A four-team bracket would result in not every conference being assured a spot in the NCAA Tournament. Instead, the selection committee would have authority to pick only two of the five conference champions for the NCAA Tournament and then round-out the bracket with two at-large bids.

The NCAA historically has preferred to not have automatic bids exceed 50 percent of an NCAA Tournament field.

Men’s volleyball, though, has exceeded that 50 percent provision throughout its history.

The men’s volleyball NCAA Tournament since its inception in 1970 through the 2013 season had featured a four-team field with three conference automatic bids and one at-large bid. The tournament field expanded in 2014 added another at-large bid and automatic bid with the addition of the ConfCarolinas and then expanded again in 2018.

Even if NCAA Tournament size is not altered, the working committee proposal could limit the future growth of the tournament field.

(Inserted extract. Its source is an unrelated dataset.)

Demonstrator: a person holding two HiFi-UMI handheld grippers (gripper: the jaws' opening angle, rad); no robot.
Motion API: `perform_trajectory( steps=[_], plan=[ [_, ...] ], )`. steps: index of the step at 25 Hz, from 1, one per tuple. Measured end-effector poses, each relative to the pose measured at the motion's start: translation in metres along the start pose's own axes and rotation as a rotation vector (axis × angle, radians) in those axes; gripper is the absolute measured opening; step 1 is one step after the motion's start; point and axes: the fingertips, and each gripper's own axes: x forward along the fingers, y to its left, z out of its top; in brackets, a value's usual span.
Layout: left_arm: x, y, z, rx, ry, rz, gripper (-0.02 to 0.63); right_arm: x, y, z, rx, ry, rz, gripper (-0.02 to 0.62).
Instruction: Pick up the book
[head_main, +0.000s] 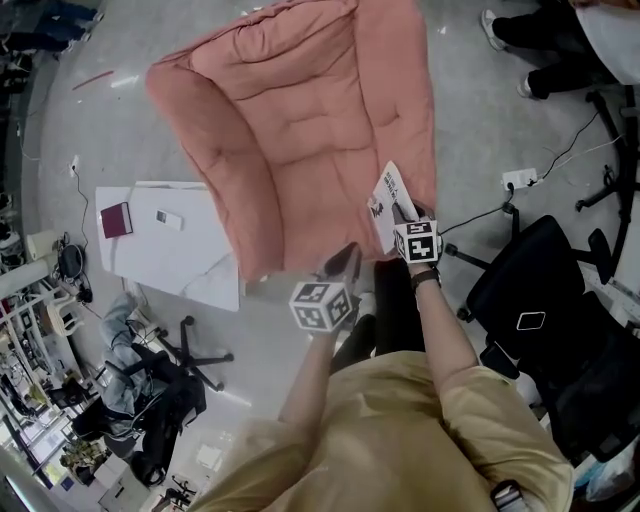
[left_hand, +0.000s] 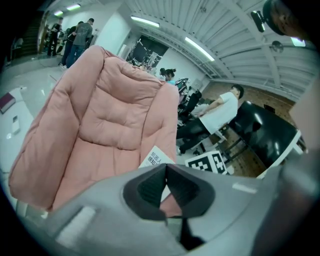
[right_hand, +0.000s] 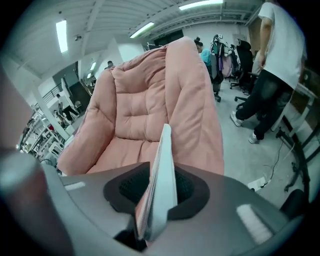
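Note:
A thin white book stands on edge at the right side of the pink padded chair's seat. My right gripper is shut on its lower edge. In the right gripper view the book rises edge-on between the two dark pads of that gripper, touching both. My left gripper hovers at the seat's front edge, left of the book, shut and holding nothing. In the left gripper view its tips meet, with the book's printed cover just beyond them.
A white table left of the chair carries a maroon notebook and a small white device. A black office chair stands at the right, with a power strip and cables on the floor. A person's shoes are at top right.

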Motion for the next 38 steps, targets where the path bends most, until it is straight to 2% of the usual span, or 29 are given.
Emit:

One of the recommendations is that new conferences would not immediately earn an automatic bid to the NCAA Tournament following the standard waiting period. Instead, a new conference would only receive the automatic bid when the NCAA deemed that enough funds were available to expand the tournament bracket.

Among the working group’s other recommendations to reduce NCAA Tournament expenses included reducing the size of each team’s travel party. It also calls for each sport’s NCAA committee to examine the maximum number of players allowed on each team’s active roster for the NCAA Tournament.

The working group’s proposal has yet to be formally submitted to the Division I Council for consideration.

The group will make revisions based on feedback before it is slated in October to submit the proposal to the Division I Council and the various sports committees. The proposal will then be considered by some of the top committees in NCAA before a scheduled vote for final approval in April 2021.

Garard said men’s volleyball coaches or conferences wishing to provide feedback about the working group’s proposal can contact First Point Volleyball Foundation in the upcoming weeks as the organization prepares its response.

One Reply to “Committee initial proposal calls for men’s volleyball NCAA Tournament contraction”

  1. My biggest problem with this is they seem to count only the Division 1 teams in their 50 teams however the tournament is a combined one including Division 2 teams as well. There are way more than 50 teams combined between the two divisions. If they are going to combine 1&2 then they need to count 1&2 together for their tournament numbers.